Although the solubility of a protein is a particularly informative solution parameter, little is known about the thermodynamics of protein solubilization. In these experiments, polyethylene glycol (PEG) is used to decrease the solubility of a number of proteins in a quantifiable manner. Simple thermodynamic considerations show that if the chemical potential of the PEG-induced solid phase is constant and plots of log protein solubility versus PEG concentration are linear, a valid extrapolation of the apparent solubility to zero PEG content can be made. Given the validity of these assumptions, extrapolated values should represent the activity of the protein in saturated solution.
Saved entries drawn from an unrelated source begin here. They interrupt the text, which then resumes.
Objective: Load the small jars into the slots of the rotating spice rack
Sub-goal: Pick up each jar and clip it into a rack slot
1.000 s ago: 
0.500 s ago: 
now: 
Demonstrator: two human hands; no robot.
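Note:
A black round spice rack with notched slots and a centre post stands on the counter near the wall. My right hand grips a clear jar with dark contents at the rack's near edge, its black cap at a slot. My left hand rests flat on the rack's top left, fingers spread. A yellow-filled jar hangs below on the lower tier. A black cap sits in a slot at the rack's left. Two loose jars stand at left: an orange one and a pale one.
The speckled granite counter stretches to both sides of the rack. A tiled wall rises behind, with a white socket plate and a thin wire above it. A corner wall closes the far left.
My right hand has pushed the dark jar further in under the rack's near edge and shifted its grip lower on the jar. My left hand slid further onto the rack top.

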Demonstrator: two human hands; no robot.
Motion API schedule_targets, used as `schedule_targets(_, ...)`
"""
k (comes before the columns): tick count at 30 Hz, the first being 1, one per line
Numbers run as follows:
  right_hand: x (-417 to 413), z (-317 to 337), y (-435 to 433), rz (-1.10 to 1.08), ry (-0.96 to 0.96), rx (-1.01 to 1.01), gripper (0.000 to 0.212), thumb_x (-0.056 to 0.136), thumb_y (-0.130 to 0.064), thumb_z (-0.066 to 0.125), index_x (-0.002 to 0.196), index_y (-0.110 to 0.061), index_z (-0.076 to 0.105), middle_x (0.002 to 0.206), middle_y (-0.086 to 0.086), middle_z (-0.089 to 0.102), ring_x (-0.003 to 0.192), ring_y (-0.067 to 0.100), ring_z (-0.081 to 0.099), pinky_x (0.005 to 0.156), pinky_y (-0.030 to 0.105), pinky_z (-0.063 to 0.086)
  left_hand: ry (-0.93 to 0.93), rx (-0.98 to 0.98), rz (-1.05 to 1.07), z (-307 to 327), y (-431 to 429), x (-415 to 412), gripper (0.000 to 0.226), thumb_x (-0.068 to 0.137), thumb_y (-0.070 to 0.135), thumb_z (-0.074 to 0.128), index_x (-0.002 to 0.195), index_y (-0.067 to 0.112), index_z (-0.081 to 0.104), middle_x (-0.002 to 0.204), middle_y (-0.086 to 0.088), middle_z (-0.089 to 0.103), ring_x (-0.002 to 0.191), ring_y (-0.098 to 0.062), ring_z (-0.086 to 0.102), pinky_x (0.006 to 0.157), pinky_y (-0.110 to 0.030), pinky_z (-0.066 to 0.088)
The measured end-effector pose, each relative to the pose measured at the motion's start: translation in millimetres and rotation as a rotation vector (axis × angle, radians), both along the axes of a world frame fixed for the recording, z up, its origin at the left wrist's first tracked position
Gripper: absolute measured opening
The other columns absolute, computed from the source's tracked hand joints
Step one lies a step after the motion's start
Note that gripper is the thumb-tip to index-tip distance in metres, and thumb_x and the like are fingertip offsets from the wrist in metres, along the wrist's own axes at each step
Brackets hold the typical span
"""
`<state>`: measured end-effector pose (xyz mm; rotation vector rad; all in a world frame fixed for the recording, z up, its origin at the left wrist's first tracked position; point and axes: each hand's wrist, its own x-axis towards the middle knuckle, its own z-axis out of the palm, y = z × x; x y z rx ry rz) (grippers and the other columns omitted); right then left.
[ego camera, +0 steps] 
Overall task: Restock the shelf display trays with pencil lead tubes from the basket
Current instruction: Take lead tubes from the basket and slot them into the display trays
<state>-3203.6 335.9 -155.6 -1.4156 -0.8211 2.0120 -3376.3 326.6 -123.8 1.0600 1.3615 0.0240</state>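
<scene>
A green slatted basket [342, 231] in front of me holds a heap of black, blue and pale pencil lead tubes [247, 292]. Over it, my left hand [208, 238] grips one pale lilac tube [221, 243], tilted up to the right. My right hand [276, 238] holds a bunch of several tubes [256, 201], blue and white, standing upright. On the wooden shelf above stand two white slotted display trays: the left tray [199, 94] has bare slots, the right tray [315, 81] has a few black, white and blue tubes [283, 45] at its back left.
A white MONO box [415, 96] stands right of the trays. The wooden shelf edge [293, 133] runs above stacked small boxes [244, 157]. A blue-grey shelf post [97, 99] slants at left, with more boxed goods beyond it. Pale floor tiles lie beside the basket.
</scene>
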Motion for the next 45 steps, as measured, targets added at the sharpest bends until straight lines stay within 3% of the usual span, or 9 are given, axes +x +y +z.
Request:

Evidence for the validity of this extrapolation includes (a) the experimentally observed linearity of log solubility versus PEG concentration plots, (b) the extrapolation of such plots to correct activities in the situation where protein activities can be experimentally determined, and (c) the independence of the extrapolated activities on protein concentration over a wide range. The utility of the PEG-determined activities, when applied in a comparative manner, is illustrated by application to various hemoglobin solutions. It is found that saturated solutions of the various hemoglobin forms, with the exception of deoxyhemoglobin S, manifest similar activities. In addition, all of the solutions demonstrate an apparent, surprising thermodynamic ideality.